Reproduce the entries below in full, word for word.

___ Supplied data

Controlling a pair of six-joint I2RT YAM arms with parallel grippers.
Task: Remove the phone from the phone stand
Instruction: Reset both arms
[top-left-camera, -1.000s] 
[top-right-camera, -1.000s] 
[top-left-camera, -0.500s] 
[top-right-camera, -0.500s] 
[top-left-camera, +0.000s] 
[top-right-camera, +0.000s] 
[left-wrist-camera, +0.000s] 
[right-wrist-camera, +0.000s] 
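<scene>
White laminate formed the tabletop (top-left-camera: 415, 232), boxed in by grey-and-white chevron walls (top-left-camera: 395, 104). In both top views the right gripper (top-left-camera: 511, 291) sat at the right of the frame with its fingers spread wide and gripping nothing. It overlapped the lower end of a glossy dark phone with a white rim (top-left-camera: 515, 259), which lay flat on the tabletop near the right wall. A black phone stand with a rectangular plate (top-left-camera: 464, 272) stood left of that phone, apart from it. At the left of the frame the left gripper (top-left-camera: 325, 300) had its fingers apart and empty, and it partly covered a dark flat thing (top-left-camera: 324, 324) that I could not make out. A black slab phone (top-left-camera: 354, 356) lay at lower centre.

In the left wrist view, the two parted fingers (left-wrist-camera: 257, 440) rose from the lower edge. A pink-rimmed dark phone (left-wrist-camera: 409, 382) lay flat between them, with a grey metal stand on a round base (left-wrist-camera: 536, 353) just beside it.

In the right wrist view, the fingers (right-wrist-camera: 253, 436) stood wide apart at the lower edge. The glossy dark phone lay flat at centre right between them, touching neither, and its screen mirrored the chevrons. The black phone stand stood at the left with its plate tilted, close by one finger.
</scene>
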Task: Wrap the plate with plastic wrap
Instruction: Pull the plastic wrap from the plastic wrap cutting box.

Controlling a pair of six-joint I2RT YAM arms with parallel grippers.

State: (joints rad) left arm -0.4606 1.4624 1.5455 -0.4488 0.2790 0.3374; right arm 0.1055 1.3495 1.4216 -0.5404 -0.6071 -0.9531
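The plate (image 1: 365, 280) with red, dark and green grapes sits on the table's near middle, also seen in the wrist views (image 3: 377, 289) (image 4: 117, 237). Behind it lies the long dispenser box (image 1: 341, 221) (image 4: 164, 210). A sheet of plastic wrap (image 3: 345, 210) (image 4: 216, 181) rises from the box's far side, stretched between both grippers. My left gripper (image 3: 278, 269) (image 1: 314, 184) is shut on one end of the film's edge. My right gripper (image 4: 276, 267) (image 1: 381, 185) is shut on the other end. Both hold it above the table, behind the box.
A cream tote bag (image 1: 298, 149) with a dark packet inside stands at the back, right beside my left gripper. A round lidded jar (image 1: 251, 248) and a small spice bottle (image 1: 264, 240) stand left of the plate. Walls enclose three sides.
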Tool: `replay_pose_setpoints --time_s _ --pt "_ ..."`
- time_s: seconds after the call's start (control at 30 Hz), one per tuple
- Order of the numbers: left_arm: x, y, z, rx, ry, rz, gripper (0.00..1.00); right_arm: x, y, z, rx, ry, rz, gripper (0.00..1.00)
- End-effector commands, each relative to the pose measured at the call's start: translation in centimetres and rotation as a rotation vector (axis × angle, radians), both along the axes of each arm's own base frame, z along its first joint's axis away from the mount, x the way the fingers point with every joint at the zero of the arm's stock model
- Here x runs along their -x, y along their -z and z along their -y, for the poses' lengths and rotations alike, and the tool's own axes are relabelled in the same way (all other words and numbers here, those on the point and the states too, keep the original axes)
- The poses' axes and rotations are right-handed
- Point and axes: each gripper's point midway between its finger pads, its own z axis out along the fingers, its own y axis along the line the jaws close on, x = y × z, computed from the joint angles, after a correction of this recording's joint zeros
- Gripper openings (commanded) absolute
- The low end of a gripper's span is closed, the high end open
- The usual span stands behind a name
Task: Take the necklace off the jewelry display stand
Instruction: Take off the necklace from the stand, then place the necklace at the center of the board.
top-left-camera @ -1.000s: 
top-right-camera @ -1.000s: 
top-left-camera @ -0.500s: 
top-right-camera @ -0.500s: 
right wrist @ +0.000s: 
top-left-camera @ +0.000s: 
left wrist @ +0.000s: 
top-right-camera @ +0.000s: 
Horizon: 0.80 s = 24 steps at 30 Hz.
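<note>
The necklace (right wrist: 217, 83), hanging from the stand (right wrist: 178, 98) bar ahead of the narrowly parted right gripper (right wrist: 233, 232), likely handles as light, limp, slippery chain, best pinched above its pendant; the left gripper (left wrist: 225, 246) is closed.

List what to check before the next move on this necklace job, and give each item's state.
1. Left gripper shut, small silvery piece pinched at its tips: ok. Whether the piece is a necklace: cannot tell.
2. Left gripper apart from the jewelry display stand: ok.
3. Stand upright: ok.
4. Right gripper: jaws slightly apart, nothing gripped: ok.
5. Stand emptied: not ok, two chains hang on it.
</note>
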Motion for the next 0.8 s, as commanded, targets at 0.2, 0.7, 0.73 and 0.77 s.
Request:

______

Worked solution:
Controlling a pair of six-joint I2RT YAM arms with parallel grippers.
Task: Remove the phone from the phone stand
Instruction: Reset both arms
[top-left-camera, -1.000s] 
[top-right-camera, -1.000s] 
[top-left-camera, -0.500s] 
[top-right-camera, -0.500s] 
[top-left-camera, +0.000s] 
[top-right-camera, +0.000s] 
[left-wrist-camera, +0.000s] 
[right-wrist-camera, +0.000s] 
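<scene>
White laminate formed the tabletop (top-left-camera: 415, 232), boxed in by grey-and-white chevron walls (top-left-camera: 395, 104). In both top views the right gripper (top-left-camera: 511, 291) sat at the right of the frame with its fingers spread wide and gripping nothing. It overlapped the lower end of a glossy dark phone with a white rim (top-left-camera: 515, 259), which lay flat on the tabletop near the right wall. A black phone stand with a rectangular plate (top-left-camera: 464, 272) stood left of that phone, apart from it. At the left of the frame the left gripper (top-left-camera: 325, 300) had its fingers apart and empty, and it partly covered a dark flat thing (top-left-camera: 324, 324) that I could not make out. A black slab phone (top-left-camera: 354, 356) lay at lower centre.

In the left wrist view, the two parted fingers (left-wrist-camera: 257, 440) rose from the lower edge. A pink-rimmed dark phone (left-wrist-camera: 409, 382) lay flat between them, with a grey metal stand on a round base (left-wrist-camera: 536, 353) just beside it.

In the right wrist view, the fingers (right-wrist-camera: 253, 436) stood wide apart at the lower edge. The glossy dark phone lay flat at centre right between them, touching neither, and its screen mirrored the chevrons. The black phone stand stood at the left with its plate tilted, close by one finger.
</scene>
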Task: Wrap the plate with plastic wrap
Instruction: Pull the plastic wrap from the plastic wrap cutting box.

Controlling a pair of six-joint I2RT YAM arms with parallel grippers.

State: (joints rad) left arm -0.4606 1.4624 1.5455 -0.4488 0.2790 0.3374; right arm 0.1055 1.3495 1.4216 -0.5404 -0.6071 -0.9531
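The plate (image 1: 365, 280) with red, dark and green grapes sits on the table's near middle, also seen in the wrist views (image 3: 377, 289) (image 4: 117, 237). Behind it lies the long dispenser box (image 1: 341, 221) (image 4: 164, 210). A sheet of plastic wrap (image 3: 345, 210) (image 4: 216, 181) rises from the box's far side, stretched between both grippers. My left gripper (image 3: 278, 269) (image 1: 314, 184) is shut on one end of the film's edge. My right gripper (image 4: 276, 267) (image 1: 381, 185) is shut on the other end. Both hold it above the table, behind the box.
A cream tote bag (image 1: 298, 149) with a dark packet inside stands at the back, right beside my left gripper. A round lidded jar (image 1: 251, 248) and a small spice bottle (image 1: 264, 240) stand left of the plate. Walls enclose three sides.
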Tool: `replay_pose_setpoints --time_s _ --pt "_ ..."`
- time_s: seconds after the call's start (control at 30 Hz), one per tuple
- Order of the numbers: left_arm: x, y, z, rx, ry, rz, gripper (0.00..1.00); right_arm: x, y, z, rx, ry, rz, gripper (0.00..1.00)
- End-effector commands, each relative to the pose measured at the call's start: translation in centimetres and rotation as a rotation vector (axis × angle, radians), both along the axes of each arm's own base frame, z along its first joint's axis away from the mount, x the way the fingers point with every joint at the zero of the arm's stock model
- Here x runs along their -x, y along their -z and z along their -y, for the poses' lengths and rotations alike, and the tool's own axes are relabelled in the same way (all other words and numbers here, those on the point and the states too, keep the original axes)
- The poses' axes and rotations are right-handed
- Point and axes: each gripper's point midway between its finger pads, its own z axis out along the fingers, its own y axis along the line the jaws close on, x = y × z, computed from the joint angles, after a correction of this recording's joint zeros
- Gripper openings (commanded) absolute
- The low end of a gripper's span is closed, the high end open
- The usual span stands behind a name
Task: Take the necklace off the jewelry display stand
Instruction: Take off the necklace from the stand, then place the necklace at the center of the board.
top-left-camera @ -1.000s: 
top-right-camera @ -1.000s: 
top-left-camera @ -0.500s: 
top-right-camera @ -0.500s: 
right wrist @ +0.000s: 
top-left-camera @ +0.000s: 
left wrist @ +0.000s: 
top-right-camera @ +0.000s: 
Horizon: 0.80 s = 24 steps at 30 Hz.
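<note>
The necklace (right wrist: 217, 83), hanging from the stand (right wrist: 178, 98) bar ahead of the narrowly parted right gripper (right wrist: 233, 232), likely handles as light, limp, slippery chain, best pinched above its pendant; the left gripper (left wrist: 225, 246) is closed.

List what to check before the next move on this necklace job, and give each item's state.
1. Left gripper shut, small silvery piece pinched at its tips: ok. Whether the piece is a necklace: cannot tell.
2. Left gripper apart from the jewelry display stand: ok.
3. Stand upright: ok.
4. Right gripper: jaws slightly apart, nothing gripped: ok.
5. Stand emptied: not ok, two chains hang on it.
</note>
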Motion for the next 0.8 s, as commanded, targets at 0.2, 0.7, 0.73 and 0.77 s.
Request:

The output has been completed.